Is Julia well-suited for string manipulation?

jules · January 13, 2023, 4:43pm

Why do I sometimes read that Julia is not particularly well suited for string manipulation? I read about Perl or Python being good at that but I’ve never seen a technical explanation what puts Julia at a disadvantage performance-wise.

stevengj · January 13, 2023, 5:25pm

I don’t think Julia is at an inherent disadvantage — you can certainly write heavily optimized text-processing code like CSV.jl and Parsers.jl in Julia. For example, a few years back I helped optimize a Japanese tokenizer called TinySegmenter.jl, and the result was considerably faster than optimized implementations of a similar algorithm in Ruby, Python, and Perl.

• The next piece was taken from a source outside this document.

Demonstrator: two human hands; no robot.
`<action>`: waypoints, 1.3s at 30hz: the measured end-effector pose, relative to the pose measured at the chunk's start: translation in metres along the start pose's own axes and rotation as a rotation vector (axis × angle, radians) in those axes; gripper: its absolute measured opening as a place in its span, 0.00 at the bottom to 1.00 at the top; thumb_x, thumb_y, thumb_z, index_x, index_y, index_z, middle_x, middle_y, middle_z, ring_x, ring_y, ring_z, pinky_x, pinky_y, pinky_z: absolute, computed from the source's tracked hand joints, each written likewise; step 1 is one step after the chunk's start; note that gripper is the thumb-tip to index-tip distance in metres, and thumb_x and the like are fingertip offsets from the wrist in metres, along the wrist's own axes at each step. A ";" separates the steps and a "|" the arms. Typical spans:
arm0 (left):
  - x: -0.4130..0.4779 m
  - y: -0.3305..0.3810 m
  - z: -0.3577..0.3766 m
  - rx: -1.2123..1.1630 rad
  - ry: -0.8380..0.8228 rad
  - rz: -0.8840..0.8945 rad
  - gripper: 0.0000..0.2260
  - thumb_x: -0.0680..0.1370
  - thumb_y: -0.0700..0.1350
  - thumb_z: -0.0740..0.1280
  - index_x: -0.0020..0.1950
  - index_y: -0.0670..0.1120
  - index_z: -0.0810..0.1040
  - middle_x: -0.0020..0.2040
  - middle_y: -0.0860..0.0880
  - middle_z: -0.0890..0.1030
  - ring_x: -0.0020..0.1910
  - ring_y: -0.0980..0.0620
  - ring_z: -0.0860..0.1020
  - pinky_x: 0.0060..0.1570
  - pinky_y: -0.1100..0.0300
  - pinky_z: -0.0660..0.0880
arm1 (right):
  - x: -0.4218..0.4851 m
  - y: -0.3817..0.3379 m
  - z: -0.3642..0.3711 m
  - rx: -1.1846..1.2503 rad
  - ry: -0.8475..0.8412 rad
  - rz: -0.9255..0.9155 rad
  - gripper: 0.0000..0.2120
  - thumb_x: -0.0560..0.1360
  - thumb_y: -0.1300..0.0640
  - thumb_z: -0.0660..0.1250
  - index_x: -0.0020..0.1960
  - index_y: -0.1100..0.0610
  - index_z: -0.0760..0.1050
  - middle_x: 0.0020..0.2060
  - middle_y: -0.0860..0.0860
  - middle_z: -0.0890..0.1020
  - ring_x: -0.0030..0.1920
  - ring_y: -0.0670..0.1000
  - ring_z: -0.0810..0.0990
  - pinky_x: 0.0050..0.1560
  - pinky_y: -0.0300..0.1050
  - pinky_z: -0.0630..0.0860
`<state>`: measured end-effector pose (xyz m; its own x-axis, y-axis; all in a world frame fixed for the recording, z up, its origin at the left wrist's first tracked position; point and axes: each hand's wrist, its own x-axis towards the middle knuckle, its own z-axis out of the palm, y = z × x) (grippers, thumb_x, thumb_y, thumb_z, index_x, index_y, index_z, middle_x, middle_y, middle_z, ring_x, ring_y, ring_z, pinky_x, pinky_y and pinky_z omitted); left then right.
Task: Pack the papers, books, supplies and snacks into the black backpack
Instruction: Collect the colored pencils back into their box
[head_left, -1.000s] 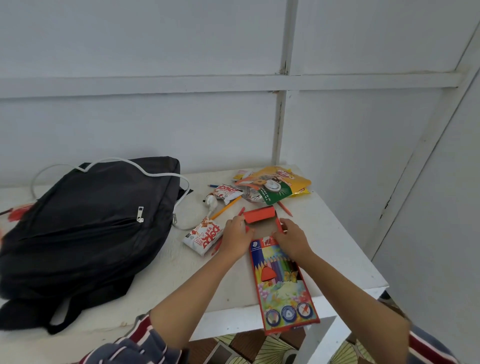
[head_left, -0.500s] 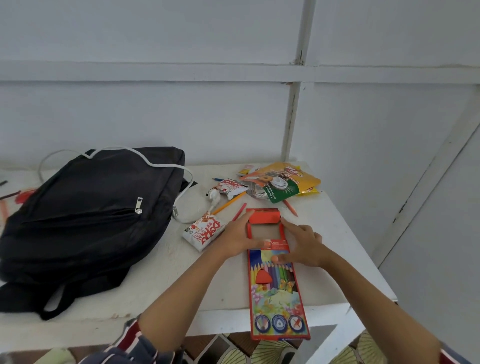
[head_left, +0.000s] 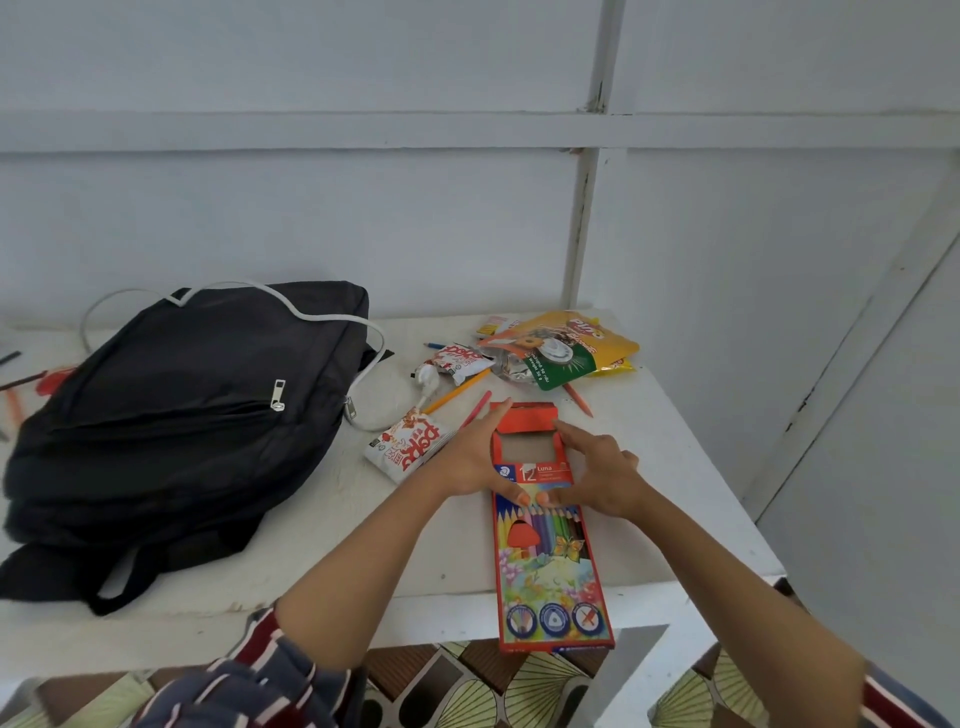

However, if you write naive string-processing code in Julia, using the same style as Python, allocating zillions of temporary strings, then Julia performs worse — the language isn’t designed for code that does lots of small allocations in critical inner loops. It’s similar to people who port numerical code from Matlab (or Numpy) to Julia line-by-line, and often find that their initial Julia port is slower, as in this recent thread for example: MATLAB outperforms Julia (20 times faster) running this nested loop

Of course, for particular tasks a particular language may benefit from some heavily optimized library, for which Julia does not yet have an equivalent. It’s also true that the majority of people writing high-performance libraries for Julia have thus far been focused more on numerical computations than text processing.

jules · January 13, 2023, 5:29pm

This part sounds interesting, I wouldn’t have expected a language like Python to perform better in anything related to critical inner loops. So is the underlying reason that our garbage collector doesn’t perform well when you allocate lots of small strings that are discarded quickly? Is reference counting better in that situation?

Oscar_Smith · January 13, 2023, 5:34pm

Reference counting is pretty hard to beat in this type of scenario (although better escape analysis certainly could help).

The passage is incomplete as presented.